Pendant que cette correspondance aigre-douce était engagée, le château de cartes élevé par d’Argenson s’écroulait de lui-même sans qu’il fût besoin de souiller dessus. Tandis que l’on causait à Paris, les troupes piémontaises, ne recevant aucun ordre de marquer le pas, ne se faisaient pas faute d’inquiéter la retraite de l’armée française vers la Provence. Des escarmouches sanglantes avaient lieu journellement. Puis vint la nouvelle de la soumission de Gênes, dont les Piémontais prétendaient bien tirer leur part de profit : singuliers préludes d’une fête nuptiale ! Le roi, impatienté, finit par dire qu’il ne pouvait être question d’un mariage quand la fiancée serait contrainte de demander un sauf-conduit pour venir à la noce, afin qu’on ne tirât pas sur elle, et d’Argenson lui-même fut obligé de dire à la princesse de Carignan dans le jardin du Luxembourg, où se passaient leurs conférences : « Que voulez-vous que nous fassions quand vous recevez nos fleurettes à coups de fusil ? » — Et de cette chimère il ne resta d’autre trace que l’opinion, plus que jamais établie à Madrid, que c’était à lui, à ses faiblesses toujours renaissantes pour l’alliance piémontaise, que les intérêts de la couronne et la dignité d’une infante d’Espagne étaient une fois de plus sacrifiés.

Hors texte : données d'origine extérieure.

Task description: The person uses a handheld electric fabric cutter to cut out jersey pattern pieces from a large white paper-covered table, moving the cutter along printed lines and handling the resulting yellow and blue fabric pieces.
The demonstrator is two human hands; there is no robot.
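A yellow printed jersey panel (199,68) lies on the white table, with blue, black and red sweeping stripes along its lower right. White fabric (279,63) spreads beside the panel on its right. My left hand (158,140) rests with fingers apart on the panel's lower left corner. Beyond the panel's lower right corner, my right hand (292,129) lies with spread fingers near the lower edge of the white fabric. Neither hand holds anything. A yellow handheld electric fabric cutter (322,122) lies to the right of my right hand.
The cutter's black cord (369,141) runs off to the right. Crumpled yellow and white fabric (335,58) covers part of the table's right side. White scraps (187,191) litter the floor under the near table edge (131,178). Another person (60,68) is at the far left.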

L’Espagne et la Sardaigne ainsi congédiées, et les familles royales protestantes naturellement écartées, il ne restait plus qu’une seule princesse qui, par sa naissance et sa religion, pût être convenablement destinée à partager le trône de France. C’était la fille de l’électeur de Saxe, roi de Pologne, Auguste III, ce débile souverain qu’on avait vu, depuis le commencement de la guerre, jouet de tant de fortunes et ballotté entre tant d’alliances contraires. Mais ce choix, au premier aspect, ne paraissait pas présenter moins d’objections que les deux autres. D’abord Auguste était le compétiteur heureux qui avait enlevé la couronne de Pologne au beau-père de Louis XV, et, quelle que fût l’abnégation de

  1. Roussel. (Correspondance de Louis XV et du maréchal de Noailles, p. 245 et suiv.) — Louis XV à Ferdinand VI, 31 août. — Ferdinand à Louis XV, 15 septembre 1746.